Calvino

20/01/2017

 

Le centre funéraire de Montoie est une usine. Se succèdent les adieux avec l’allure de trains qui entrent en gare pour repartir aussitôt, une fois les passagers descendus, remplacés par ceux qui montent. Une cohorte bruyante d’Africains à la vestimentaire chamarrée quitte les lieux. Une femme pleure avec sous le bras une photo en couleur du défunt. Elle est soutenue par deux matrones dont l’une rit avec sa voisine pendant que l’autre console la pleureuse.

Voilà qui aurait plu à Charles-Henri.

Pendant ce temps, en petits groupes qui s’agrègent sur les escaliers, les vieilles connaissances meublent les silences de souvenirs, de réflexions molles sur le temps qui passe.

Voilà qu’apparaît la nouvelle pimpante et flamboyante  directrice du Musée de l’Elysée, (musée de la photographie fondé en 1985 par Charles-Henri qui se repose 50 mètres plus loin pour toujours). Comme des mouches sur du miel, les quelques-uns présents, embrassent la jeune femme, et j’en ferai bien de même, mais une africaine rembranesque, enveloppée dans de la zibeline synthétique lance un regard amusé au groupe d’hommes (habillés tout en noir) qui entoure la jeune successeur (successerice, eresses ?) du défunt à qui nous venons dire au revoir.

Vais vers elle.

-Madame, on dirait que votre manteau est en neige, on dirait de la zibeline – il vous va bien.  Lui dis-je avec une arrière-pensée et la main sur l’étui de mon appareil photo.
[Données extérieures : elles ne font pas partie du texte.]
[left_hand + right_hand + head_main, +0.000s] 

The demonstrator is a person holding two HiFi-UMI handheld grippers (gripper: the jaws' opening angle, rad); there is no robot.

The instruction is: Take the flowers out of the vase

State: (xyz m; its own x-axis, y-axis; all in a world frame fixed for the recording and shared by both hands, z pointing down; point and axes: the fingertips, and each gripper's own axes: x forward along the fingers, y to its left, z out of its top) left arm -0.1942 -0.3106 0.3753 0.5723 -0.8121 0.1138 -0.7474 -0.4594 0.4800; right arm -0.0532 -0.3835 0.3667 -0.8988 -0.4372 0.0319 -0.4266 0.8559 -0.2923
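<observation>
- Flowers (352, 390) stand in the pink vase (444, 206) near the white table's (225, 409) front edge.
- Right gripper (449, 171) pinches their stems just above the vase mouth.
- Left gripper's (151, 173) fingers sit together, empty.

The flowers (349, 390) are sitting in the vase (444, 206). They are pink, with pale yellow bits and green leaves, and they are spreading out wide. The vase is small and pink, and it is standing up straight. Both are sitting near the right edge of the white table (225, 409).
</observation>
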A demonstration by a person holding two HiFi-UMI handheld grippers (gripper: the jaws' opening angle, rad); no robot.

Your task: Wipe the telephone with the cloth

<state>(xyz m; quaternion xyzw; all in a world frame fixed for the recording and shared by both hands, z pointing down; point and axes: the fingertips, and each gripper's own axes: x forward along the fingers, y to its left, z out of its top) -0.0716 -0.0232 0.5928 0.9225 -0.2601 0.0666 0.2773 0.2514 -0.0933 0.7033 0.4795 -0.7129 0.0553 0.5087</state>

Mais la décence me modère. Elle sort d’un enterrement, moi j’y vais, n’exagérons pas. Et vais m’asseoir.

Peu de photographes, beaucoup de têtes grises, et me passe la main dans les cheveux. Mais où sont donc tous ceux à qui Favrod a donné sa confiance, ses murs et la renommée du musée ?

Voilà le pasteur, cet intermédiaire patenté entre le visible et l’invisible, qui va badigeonner l’assemblée de sa liturgie. Je parie qu’il y aura dans son speech les mots :  joie, éternité, pour toujours, et c’est le cas. Mais sa voix porte, elle est forte, elle fait tenir les mots debout. C’est déjà pas mal. Je cherche les amis, peu, vois Luc, cherche Maxime, considère ma voisine, qui est-t-elle donc qui chante à mes côtés ? Tiens Ferla, l’homme de radio, il a bien vieilli, rend un bel hommage, cite Calvino, ça me le rend encore plus sympathique, irai le lui dire.

Puis les offrandes, n’oubliez pas, c’est pour soutenir – j’ai déjà oublié quoi. Les saluts à la famille, s’il vous plaît ne serrer pas les mains, puis la verrée au théâtre de Vidy.

Alors à Vidy nous picorons petits fours et cacahouètes, retrouvons de vieux amis, lorsque l’on demande le silence.

-Mesdames, Messieurs, je suis l’ambassadeur d’Algérie, j’ai un message que m’a envoyé le Président Bouteflika ce matin et j’aimerais vous le lire.

Et il lit.

Je suis surpris par la vivacité et les belles tournures de l’hommage du Président algérien alors que son AVC de 2013 a sacrément diminué sa mobilité, son élocution et sa capacité à gouverner.

L’hommage de Bouteflika est applaudi. Et quelques-uns découvrent, stupéfaits, l’activisme de Favrod à l’époque des accords d’Evian. Enchaîne un petit monsieur, à la prose vive et limpide. Un ancien du FLN ((fondé en 1954) il parle d’engagement politique, de combats, de privations. De menaces physiques que Favrod a subies, de la prison que Jean, un Suisse, ici présent à Vidy a dû faire en France parce qu’il avait été un des émissaires du FLN.

Estime en brassées. J’ai envie de dire quelque chose, ça me démange, mais n’en n’ai plus le courage.  Après d’aussi glorieux hommages, mon bafouillis n’en serait que plus insipide.

Juste vite encore te dire, Charles-Henri :

-Tu m’as appris qu’on ne pouvait bien penser aujourd’hui qu’avant d’avoir compris ce qui nous a précédé.